Continuing the restoring of our old blogs, this was probably my favourite post that I have written to date…
Originally published on 18th January 2016. Just as a side note – I’m now a massive fan of the show.
Not a show I normally watch, my mum’s really into it and keeps saying I should watch it, and I likely will when I get some time, but after hearing so much about last night’s episode of Call the Midwife and the BBC’s handling of the subject of a thalidomide baby born in the 60’s I decided to download and watch it.
I’m so glad I did, although I spent most of the episode absolutely in pieces and was quite happy to hear Marla shouting from her cot for me so I could go up and give her a very tearful cuddle halfway through.
I won’t say any more about the episode, as I wouldn’t want to spoil it, but it was very respectfully done. Hats off to the BBC for it.
On the one hand, it reminded me in so many ways of Marla’s birth and has made me reflect back on the day. The looks around the theatre when she was delivered, I imagine were the same – although I wasn’t aware of them at the time, as I was lying on an operating table with my belly cut open, waiting for them to tell me everything was ok with the emergency c-section and that Marla was fine – Simon told me afterwards that everyone just looked around the room at each other like they didn’t know what to say and he knew there was a problem, he just didn’t know what. Then she was whisked away before either of us could see her, while the paediatrician examined her to check her over – presumably looking for any other birth defects. When he did finally bring her over to us his handling of the situation had room for improvement (to say the least), rather than telling us what the problem was, he had her wrapped up so we couldn’t see her hand and was really vague about giving us information – and to top it all off he actually asked me there and then (while I’m being sewn up) what medication I had taken while pregnant. So of course the first thought I had was “this is my fault “. The Midwife came over and gave me the biggest hug and looked really annoyed at him. I will always appreciate her for that.

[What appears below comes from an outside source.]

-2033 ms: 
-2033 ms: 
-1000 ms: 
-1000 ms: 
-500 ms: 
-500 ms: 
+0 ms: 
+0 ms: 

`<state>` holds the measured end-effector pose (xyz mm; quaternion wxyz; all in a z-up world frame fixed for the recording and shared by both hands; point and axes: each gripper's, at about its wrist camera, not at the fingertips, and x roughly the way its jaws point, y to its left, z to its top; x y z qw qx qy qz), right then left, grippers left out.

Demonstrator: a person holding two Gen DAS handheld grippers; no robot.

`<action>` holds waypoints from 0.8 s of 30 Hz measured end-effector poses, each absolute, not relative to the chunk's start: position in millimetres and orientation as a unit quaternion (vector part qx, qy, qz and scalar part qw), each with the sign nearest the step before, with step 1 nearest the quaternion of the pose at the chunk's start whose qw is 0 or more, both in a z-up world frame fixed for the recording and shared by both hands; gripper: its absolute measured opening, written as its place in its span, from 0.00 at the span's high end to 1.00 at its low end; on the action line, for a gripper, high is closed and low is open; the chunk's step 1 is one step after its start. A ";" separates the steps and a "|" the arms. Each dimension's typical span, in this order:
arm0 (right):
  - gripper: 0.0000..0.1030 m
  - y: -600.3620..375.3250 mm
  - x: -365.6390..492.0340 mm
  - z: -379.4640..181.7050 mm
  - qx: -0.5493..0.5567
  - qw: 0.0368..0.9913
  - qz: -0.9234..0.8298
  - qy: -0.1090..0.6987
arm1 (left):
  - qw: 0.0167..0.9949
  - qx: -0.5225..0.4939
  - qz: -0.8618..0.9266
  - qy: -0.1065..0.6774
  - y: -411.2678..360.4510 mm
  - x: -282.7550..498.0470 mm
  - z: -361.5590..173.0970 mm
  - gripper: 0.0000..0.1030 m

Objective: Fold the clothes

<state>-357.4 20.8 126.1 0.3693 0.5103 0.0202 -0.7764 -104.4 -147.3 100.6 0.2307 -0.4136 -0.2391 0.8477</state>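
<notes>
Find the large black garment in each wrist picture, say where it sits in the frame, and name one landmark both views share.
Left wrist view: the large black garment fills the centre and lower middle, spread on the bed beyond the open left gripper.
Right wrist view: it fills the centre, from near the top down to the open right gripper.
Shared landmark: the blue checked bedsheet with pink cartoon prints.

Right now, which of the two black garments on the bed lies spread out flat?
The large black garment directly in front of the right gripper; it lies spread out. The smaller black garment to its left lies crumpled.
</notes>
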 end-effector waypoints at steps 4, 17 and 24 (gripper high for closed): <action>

I spent the first night of Marla’s life, lying wide awake in the post-op ward, looking over at her in disbelief and thinking that it was all a mistake, that she can’t be mine, that I’d go to sleep and wake up still pregnant and none of it would have happened. Finally it dawned on me that it was happening and all I could think of was all the things that she would never be able to do: tie shoelaces, ride a motorbike (although in hindsight this one is daft as we won’t ever let her near one – we are such hypocrites!), the list went on and on in my ignorance. It was a very emotional time and I didn’t feel that “rush of love ” that people talk about (although after talking to many other new mums it seems it’s not that uncommon not to anyway, but the traumatic birth probably had a lot to do with it), I felt ashamed that I hadn’t bonded with her and embarrassed about the thoughts I’d had.
But then the next day I was moved into a private room to recover from my surgery for a few days and finally get some sleep, I remember looking over at her and BAM! It hit me just how beautiful she was. I completely and utterly fell in love with her and realised that it didn’t matter about her hand, we would support her however she would need it all her life. Since then, through meeting other kids like her through Reach and seeing her grow for the last 2.5 years, I realise just how ignorant my first thoughts were – there really is very little she won’t be able to do, so far there hasn’t really been anything, certainly not of any importance, she just does things a little differently sometimes but she continues to amaze us. The only thing I would like to change now (realistically, as obviously I can’t grow her a new hand!) is other people’s attitudes to it.
On the other hand, the programme also reminded me how lucky I am for what Marla has, but also to be thankful for her being born in this decade. With all the positive focus on people who live with differences and disabilities these days, she will get the same opportunities as anyone else rather than being told she can’t do something.